* _EXERCISE DIRECTIONS_:
Print this span of the material below exactly: the line with "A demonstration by", the line with "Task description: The", and every line between them, but nothing else.

SOURCE DATA START

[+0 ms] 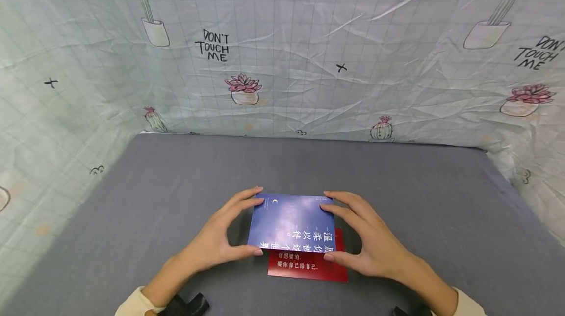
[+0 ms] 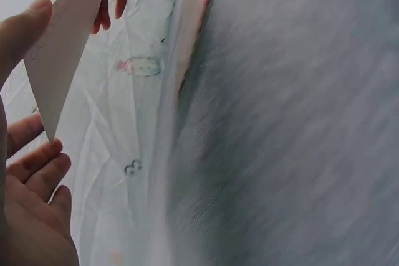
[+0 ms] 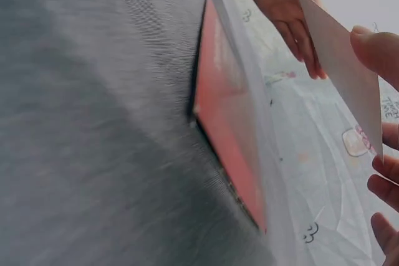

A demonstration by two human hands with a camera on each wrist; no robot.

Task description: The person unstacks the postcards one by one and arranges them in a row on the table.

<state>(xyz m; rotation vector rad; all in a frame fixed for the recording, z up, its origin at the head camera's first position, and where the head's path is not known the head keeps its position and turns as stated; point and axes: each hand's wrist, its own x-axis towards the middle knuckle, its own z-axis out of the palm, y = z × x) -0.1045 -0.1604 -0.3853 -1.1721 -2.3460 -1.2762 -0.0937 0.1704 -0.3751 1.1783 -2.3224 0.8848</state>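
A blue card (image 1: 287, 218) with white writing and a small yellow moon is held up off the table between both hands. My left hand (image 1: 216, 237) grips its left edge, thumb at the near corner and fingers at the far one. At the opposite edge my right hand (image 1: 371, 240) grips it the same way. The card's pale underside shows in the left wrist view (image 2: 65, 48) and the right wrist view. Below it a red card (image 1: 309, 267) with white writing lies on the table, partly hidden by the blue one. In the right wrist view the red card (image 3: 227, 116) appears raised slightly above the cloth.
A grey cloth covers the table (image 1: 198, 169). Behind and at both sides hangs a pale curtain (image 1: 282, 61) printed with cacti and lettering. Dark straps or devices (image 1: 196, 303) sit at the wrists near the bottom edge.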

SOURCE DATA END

* _EXERCISE RESPONSE_:
A demonstration by two human hands with a camera on each wrist; no robot.

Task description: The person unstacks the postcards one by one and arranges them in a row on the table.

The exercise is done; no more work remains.